At the age of ten I read how the bees flew into St. Thérèse* mouth but did not harm her because she was already God’s little flower and protected by Him. In my childish audacity I wanted to prove He had also called me. I sat out by the hollyhocks with my mouth slightly open. Unfortunately the bees didn’t find me as sweet and one stung me. I was painfully aware at this time I was not one of God’s chosen. I decided I needed to study my catechism in order to grow in His grace.
Somewhere along the path I forgot about my desire for sainthood and struggled with the challenges of adolescence and young adulthood. Later I met my husband and got married, produced two sons and dealt with the issues of establishing a home and creating a livelihood. I returned to school to become a teacher. Every year I was awed by God’s creations as they entered my classroom, Aida, Frank, Thuy, Antonio, Julia, Ryan and so many more.
One day my supervisor said, “I think you need to become a Principal.”

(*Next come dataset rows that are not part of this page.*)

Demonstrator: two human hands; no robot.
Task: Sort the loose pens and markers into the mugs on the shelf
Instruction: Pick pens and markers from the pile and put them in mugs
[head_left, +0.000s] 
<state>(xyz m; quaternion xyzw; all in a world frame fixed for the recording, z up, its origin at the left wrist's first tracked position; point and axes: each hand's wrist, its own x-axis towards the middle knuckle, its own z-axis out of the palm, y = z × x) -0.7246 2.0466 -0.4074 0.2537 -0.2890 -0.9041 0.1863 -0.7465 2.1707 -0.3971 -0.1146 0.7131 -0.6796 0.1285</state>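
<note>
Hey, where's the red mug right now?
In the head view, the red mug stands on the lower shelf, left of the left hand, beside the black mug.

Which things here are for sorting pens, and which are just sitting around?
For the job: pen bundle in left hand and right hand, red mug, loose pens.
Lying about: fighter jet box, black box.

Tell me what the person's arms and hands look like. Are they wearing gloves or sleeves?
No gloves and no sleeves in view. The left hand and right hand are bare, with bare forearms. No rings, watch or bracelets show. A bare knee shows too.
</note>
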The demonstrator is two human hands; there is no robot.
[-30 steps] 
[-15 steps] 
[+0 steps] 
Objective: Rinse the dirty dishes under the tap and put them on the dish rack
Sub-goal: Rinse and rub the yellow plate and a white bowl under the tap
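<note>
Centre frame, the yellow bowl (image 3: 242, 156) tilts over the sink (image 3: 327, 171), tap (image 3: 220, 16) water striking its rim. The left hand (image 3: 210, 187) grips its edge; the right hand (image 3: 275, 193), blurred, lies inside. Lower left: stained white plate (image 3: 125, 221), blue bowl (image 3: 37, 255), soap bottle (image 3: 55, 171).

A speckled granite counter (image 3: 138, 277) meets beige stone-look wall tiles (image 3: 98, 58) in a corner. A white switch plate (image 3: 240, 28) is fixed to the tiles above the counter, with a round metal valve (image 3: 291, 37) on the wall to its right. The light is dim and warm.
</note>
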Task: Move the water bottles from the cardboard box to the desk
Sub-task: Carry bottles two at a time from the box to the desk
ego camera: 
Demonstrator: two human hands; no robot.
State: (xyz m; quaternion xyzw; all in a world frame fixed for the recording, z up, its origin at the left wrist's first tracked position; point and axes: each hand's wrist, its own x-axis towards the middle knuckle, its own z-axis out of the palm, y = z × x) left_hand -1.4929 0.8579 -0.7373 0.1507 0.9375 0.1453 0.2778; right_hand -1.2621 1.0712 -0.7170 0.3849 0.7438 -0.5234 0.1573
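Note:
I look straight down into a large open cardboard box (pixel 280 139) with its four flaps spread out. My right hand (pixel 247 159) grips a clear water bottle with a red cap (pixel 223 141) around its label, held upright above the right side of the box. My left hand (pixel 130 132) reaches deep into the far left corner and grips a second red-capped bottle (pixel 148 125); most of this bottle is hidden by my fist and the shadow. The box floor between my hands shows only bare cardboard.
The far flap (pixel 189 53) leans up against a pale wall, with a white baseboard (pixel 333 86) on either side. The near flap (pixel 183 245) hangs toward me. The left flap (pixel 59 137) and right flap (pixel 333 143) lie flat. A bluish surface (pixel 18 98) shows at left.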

I was afraid, doubtful and resisted her suggestion. Then my younger brother died. At his deathbed I saw his strong, intelligent body unable to hang on to life and realized that our time on earth was not about death but about life and I asked God, “What do I still need to do?”
I heard, “You’ve never tried to be a Principal.” I trusted Him and I applied and was accepted. In this role I had the extraordinary opportunity to work with teachers, parents, and students to create communities for learning.
Last year my older brother and two of my teacher friends died. I reminded myself, “It is not about death but about life.” I asked God, “What do I still need to do?”
I heard, “You need to write.” Without further consideration I retired at the end of the school year. I worried that I was responding to insanity rather than inspiration?
Today I wonder if I sat out by the hollyhocks would the bees fly into my mouth and show me that I am blessed or would they sting me once again to remind me that I am not yet chosen? Whatever the case I know I will continue to study and to do what I can to develop and grow in God’s favor.
I have learned that some of God’s creations are called to take a major role and others to be His witness. Yet, whatever the role and however humble, I believe each is called to manifest His glory in all that we do.